Reyes has thrown for 396 yards through two games this season, losses to crosstown rival Waterloo West (26-19) and Iowa City Liberty (14-0). Tailback Kjuan Owens, just a sophomore, averages 5.7 yards per carry on 23 touches.

WCHS was twice beat on deep throws during last week’s 22-20 win over Spencer, but the run defense has been punishing through two games, which also includes a 33-20 triumph over Gilbert. Linebacker Trey Mathis leads the unit with 16 tackles, including two in the backfield.

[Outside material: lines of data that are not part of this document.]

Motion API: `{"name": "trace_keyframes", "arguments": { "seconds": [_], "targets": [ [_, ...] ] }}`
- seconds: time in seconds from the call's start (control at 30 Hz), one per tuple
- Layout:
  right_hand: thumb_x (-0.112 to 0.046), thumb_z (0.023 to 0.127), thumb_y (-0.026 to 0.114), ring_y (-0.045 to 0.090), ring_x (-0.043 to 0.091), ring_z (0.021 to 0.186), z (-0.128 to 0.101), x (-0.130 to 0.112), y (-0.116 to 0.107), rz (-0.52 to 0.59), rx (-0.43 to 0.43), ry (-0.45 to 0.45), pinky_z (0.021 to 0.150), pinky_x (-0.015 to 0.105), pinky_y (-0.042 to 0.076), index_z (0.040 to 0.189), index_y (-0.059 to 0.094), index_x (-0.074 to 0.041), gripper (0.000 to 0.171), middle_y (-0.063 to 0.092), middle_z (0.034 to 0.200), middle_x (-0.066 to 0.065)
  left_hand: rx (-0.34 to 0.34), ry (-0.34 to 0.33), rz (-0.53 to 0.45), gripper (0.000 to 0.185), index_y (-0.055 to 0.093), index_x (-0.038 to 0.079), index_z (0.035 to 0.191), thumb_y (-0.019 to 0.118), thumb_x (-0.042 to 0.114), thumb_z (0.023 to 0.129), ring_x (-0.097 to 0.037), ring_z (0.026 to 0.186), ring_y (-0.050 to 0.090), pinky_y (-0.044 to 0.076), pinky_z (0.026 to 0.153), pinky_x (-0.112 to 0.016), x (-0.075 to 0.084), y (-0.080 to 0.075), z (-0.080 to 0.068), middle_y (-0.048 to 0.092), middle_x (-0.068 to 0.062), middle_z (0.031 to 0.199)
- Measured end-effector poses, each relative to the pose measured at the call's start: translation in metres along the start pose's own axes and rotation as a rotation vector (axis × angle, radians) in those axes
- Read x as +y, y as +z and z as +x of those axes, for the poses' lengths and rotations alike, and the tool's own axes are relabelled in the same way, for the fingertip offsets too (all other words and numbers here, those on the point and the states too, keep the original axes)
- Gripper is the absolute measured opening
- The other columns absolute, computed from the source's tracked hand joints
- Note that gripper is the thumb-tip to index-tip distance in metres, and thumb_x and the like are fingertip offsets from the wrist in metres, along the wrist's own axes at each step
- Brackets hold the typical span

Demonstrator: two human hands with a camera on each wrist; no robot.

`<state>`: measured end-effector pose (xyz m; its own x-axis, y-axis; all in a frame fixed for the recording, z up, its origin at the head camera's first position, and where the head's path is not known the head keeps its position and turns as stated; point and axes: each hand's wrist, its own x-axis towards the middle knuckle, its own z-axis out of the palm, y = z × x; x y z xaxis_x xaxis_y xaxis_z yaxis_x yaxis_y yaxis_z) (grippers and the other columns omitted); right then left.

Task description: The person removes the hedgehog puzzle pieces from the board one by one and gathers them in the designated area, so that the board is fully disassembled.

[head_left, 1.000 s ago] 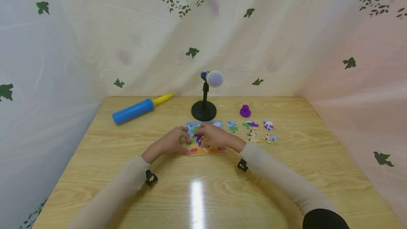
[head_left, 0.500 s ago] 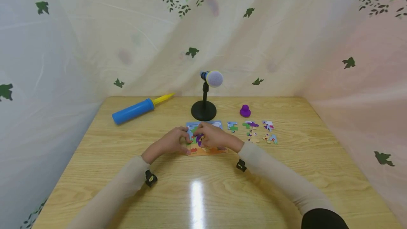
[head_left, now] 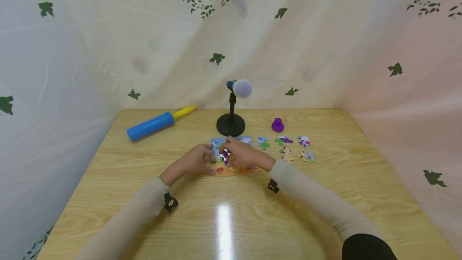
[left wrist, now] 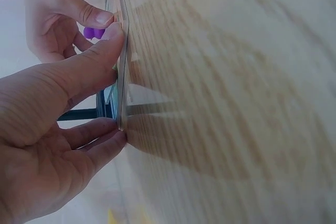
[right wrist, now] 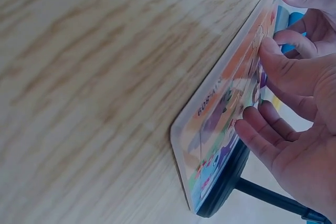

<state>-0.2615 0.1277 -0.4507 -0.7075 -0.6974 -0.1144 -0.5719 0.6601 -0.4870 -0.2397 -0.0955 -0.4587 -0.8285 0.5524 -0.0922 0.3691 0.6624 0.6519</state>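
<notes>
A newly glinting piece [head_left: 225, 156], probably unseated, is pinched by the right hand [head_left: 243, 153]. At left, the puzzle [head_left: 227, 172] is gripped by the left hand [head_left: 193, 159].

- Behind the left hand [head_left: 191, 161], the person wears a long, cream left sleeve [head_left: 131, 212] reaching the wrist.
- Behind the right hand [head_left: 245, 155] comes a matching right sleeve [head_left: 321, 200], creased further back.
- By each cuff, a small black device: left device [head_left: 171, 202], right device [head_left: 273, 186], both marked pale.
- Farthest behind the right grip, a rounded black covering [head_left: 368, 247] meets the cream cloth.
</notes>
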Motion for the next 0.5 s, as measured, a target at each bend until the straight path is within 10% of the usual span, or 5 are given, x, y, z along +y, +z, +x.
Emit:
{"name": "trace_keyframes", "arguments": {
  "seconds": [0.3, 0.5],
  "targets": [
    [-0.006, 0.089, 0.077, 0.054, 0.017, 0.102, 0.0010, 0.0015, 0.0021, -0.007, -0.005, 0.021, 0.086, 0.030, 0.053, 0.124, 0.062, -0.012, 0.038, 0.046, 0.118, 0.005, 0.014, 0.013, 0.064, 0.043, 0.065, 0.009, 0.096, 0.094, 0.029, 0.072, -0.021, 0.091, 0.051, 0.044, 0.084, -0.036, -0.0039, 0.0006, 0.0030, 0.062, -0.004, 0.098],
    [-0.004, 0.089, 0.077, 0.053, 0.017, 0.100, -0.0014, -0.0019, 0.0012, -0.001, 0.005, 0.009, 0.081, 0.029, 0.051, 0.123, 0.061, -0.011, 0.038, 0.044, 0.116, 0.006, 0.017, 0.033, 0.064, 0.044, 0.064, 0.009, 0.096, 0.093, 0.032, 0.073, -0.018, 0.092, 0.051, 0.044, 0.086, -0.036, -0.0072, 0.0011, 0.0034, 0.062, -0.003, 0.099]
  ]
}}
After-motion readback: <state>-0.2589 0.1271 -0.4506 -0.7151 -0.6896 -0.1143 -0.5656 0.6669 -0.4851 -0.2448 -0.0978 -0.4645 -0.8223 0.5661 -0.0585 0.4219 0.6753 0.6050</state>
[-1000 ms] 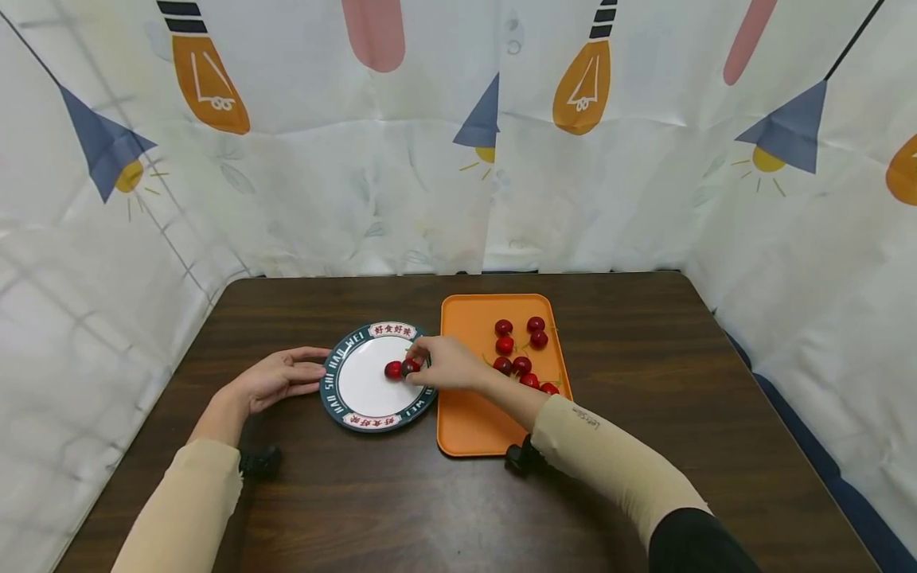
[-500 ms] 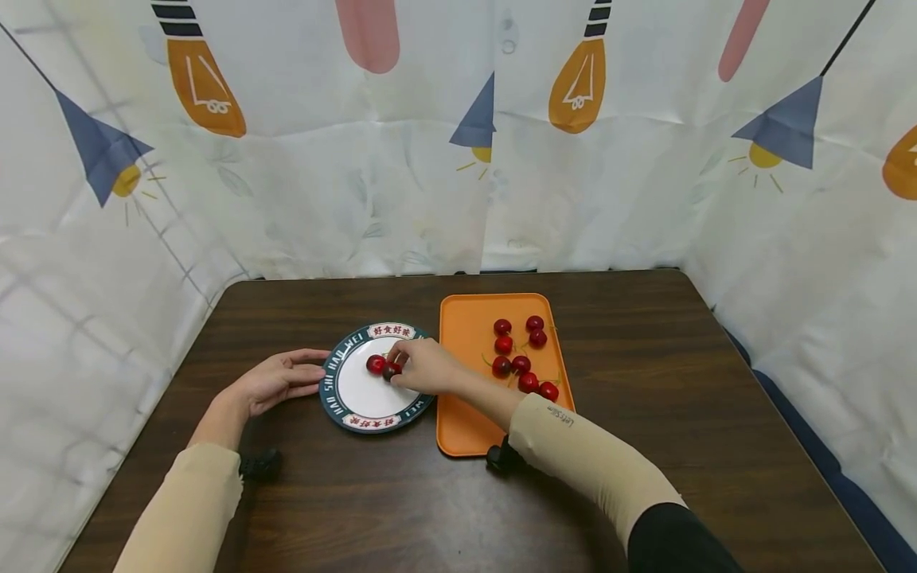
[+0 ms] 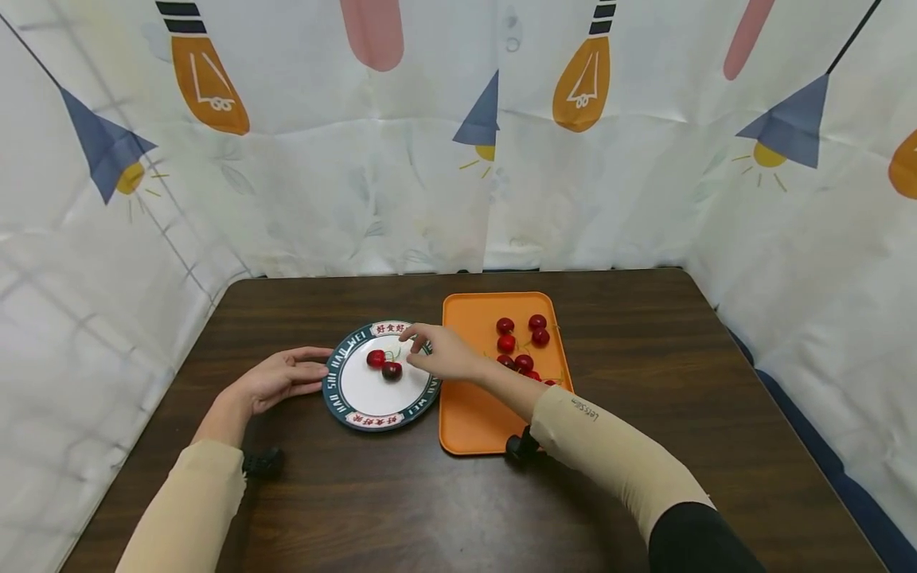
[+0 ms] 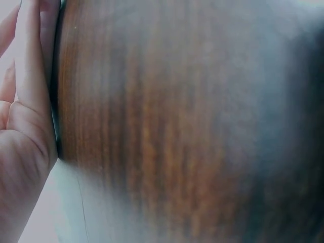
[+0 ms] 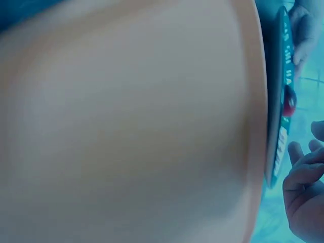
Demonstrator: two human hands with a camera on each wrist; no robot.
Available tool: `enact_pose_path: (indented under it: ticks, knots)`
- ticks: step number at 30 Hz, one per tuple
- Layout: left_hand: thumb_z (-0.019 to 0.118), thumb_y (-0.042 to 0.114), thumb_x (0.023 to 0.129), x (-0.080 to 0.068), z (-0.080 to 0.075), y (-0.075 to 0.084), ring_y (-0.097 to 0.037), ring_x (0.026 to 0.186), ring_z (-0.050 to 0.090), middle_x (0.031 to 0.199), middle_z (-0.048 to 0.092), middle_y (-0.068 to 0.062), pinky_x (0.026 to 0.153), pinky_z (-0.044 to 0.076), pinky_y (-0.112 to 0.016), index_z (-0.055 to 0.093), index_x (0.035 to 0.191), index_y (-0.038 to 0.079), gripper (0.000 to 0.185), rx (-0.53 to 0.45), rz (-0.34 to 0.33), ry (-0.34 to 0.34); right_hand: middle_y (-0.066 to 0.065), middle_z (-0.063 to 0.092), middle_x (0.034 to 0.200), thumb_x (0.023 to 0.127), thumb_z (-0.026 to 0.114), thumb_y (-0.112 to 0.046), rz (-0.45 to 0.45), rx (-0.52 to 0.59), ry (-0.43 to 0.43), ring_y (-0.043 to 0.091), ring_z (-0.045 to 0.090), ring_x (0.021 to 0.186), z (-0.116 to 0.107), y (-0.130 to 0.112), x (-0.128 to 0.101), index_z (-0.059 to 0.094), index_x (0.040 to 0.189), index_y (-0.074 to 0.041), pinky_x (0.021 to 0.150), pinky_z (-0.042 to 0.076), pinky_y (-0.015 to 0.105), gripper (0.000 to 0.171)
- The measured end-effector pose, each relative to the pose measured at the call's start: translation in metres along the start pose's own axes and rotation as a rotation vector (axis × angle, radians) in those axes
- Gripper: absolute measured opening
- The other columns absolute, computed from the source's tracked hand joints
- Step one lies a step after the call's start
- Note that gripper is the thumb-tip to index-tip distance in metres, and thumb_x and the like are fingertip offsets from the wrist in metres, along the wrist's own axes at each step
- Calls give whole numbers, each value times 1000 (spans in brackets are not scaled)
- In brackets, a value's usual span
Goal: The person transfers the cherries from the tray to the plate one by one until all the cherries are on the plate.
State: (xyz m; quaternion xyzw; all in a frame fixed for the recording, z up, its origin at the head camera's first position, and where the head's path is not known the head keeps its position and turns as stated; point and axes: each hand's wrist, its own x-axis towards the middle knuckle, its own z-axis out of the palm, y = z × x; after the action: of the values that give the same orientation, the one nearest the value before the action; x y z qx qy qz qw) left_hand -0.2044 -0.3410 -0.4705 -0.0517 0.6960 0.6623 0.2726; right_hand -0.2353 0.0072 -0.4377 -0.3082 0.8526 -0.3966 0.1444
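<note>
Two cherries with green stems lie side by side on a white plate [image 3: 367, 394] with a dark teal lettered rim: a bright red cherry [image 3: 376, 359] and a darker cherry [image 3: 392, 371]. My left hand [image 3: 275, 382] rests at the plate's left edge, its fairly straight fingers touching the rim. Over the plate's right side, just right of the cherries, hovers my right hand [image 3: 447, 352], fingers spread and holding nothing. In the right wrist view the plate [image 5: 283, 101] appears edge-on, with the right hand [image 5: 306, 192] apart from it.
An orange tray [image 3: 473, 422] stands right beside the plate, holding several cherries [image 3: 506, 344] in its right half, some partly hidden by the right forearm. Both lie on a dark wooden table [image 3: 358, 501]. A patterned curtain [image 3: 322, 199] hangs behind.
My right hand carried the two cherries left toward the plate's middle, let them go, and drew back up and to the right. The left hand has stayed at the rim.
</note>
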Motion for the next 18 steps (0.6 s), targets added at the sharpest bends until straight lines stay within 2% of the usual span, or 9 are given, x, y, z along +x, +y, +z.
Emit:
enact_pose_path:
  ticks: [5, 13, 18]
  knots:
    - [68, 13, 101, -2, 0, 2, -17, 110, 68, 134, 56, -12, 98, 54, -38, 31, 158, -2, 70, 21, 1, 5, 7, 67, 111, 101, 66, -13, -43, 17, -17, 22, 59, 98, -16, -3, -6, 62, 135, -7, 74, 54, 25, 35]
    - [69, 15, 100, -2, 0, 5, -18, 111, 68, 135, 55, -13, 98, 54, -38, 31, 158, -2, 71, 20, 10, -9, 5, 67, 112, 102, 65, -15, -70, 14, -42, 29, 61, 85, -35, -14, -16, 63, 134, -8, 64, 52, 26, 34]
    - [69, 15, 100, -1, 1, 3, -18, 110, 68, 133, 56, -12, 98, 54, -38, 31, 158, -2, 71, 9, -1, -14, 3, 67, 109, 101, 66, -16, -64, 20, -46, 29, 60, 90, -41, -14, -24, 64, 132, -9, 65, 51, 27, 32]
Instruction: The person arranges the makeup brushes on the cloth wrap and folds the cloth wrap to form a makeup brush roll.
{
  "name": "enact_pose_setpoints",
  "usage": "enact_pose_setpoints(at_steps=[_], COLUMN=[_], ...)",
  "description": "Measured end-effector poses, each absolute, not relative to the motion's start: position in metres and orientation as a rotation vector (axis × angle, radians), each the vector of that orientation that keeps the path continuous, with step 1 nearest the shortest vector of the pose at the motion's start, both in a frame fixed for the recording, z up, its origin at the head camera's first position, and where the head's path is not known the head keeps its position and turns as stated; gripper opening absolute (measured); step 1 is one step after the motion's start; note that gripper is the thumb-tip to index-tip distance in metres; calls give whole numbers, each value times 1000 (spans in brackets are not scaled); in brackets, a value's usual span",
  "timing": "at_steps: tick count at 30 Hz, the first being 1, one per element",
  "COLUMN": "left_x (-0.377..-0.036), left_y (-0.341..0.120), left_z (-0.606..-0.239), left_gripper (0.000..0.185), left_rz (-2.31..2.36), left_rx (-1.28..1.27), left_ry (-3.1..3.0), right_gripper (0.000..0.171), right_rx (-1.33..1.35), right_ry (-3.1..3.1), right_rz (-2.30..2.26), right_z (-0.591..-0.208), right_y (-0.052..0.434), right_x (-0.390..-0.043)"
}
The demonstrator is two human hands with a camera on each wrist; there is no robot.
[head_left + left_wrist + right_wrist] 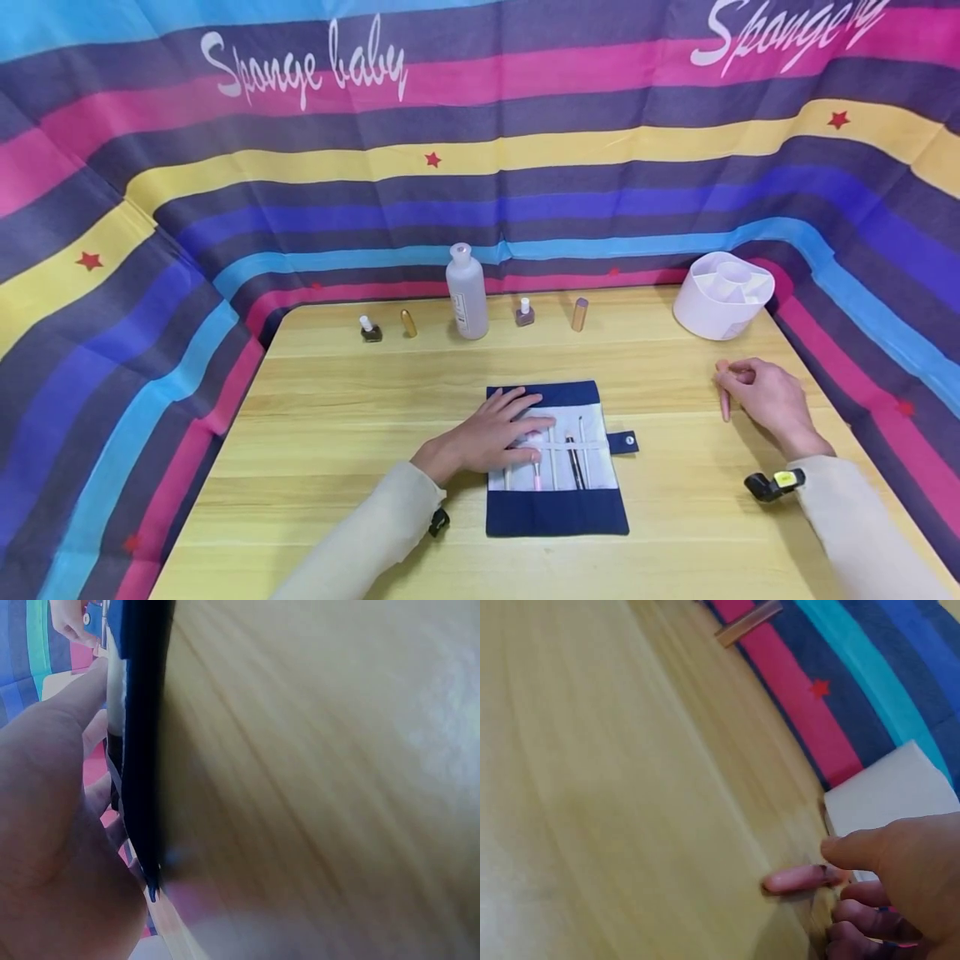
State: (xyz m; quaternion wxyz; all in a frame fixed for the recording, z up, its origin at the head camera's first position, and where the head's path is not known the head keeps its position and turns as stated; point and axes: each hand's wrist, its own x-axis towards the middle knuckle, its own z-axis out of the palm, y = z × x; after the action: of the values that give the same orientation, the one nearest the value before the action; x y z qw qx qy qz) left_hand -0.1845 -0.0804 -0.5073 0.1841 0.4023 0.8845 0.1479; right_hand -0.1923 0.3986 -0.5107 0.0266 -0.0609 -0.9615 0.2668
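My left hand (491, 435), fingers spread, rests on the unfolded navy brush roll (555, 512) at the table's middle. Several slim brushes and tools, one a black-handled brush (576, 462), sit under the roll's white elastic band; the hand covers part of them. In the left wrist view the roll's dark edge (142, 750) runs beside the palm. Off to the right, my right hand (768, 400) pinches a short pink makeup brush (724, 404) between thumb and fingers. The right wrist view shows its rounded pink handle (795, 879) pointing away from the fingertips.
Behind the right hand stands a white divided organizer (712, 304). Along the back are a dark nail polish bottle (371, 332), a gold bullet-shaped tube (408, 323), a tall translucent bottle (468, 296), a mauve nail polish bottle (524, 315) and a copper-coloured tube (580, 315). Striped cloth (375, 200) surrounds the table.
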Motion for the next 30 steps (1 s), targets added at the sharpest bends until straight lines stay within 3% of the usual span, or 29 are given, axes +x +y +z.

Spencer safety Griffin Garnatz (6) jumps on the back of Webster City wide receiver Malachi Montes (82) on a pass over the middle last Friday night in Spencer. Garnatz was flagged for pass interference and the Lynx marched down to score the game-winning touchdown in the fourth quarter. DFJ photo/Troy Banning

Putting up bloated numbers and points haven’t been the issue for East during its downward trend in recent years. Instead, it’s the defensive side of the ball where the Trojans have struggled, to the tune of 45.1 points allowed per game over the previous 17 games.

WCHS piled up 411 yards of offense, 336 of them with its vaunted running game, against East a season ago. And the Lynx offense has the capabilities of being even more dynamic this season. With an improved offensive line and versatile weapons in the backfield, Howard’s offensive group has been a pleasant surprise.

Mathis at tailback and wingback Garrett Whitmore have combined to rush for 467 yards through two games, and although spinback Gabe Humphrey has been held in check on the ground, he’s shown an ability to hit passes that will keep opposing defenses honest.

And after fumbling the ball six times in Week 1, WCHS put the ball on the turf just once a week ago. Howard saw plenty of other improvements too.

“The execution offensively was 95 percent better (than against Gilbert),” he said. “The pad level on the offensive line was better, especially in the second half and especially in the fourth quarter.”

A win this evening would send WCHS into a Week 4 non-district showdown with third-ranked (Class 2A) Algona with a mountain of confidence.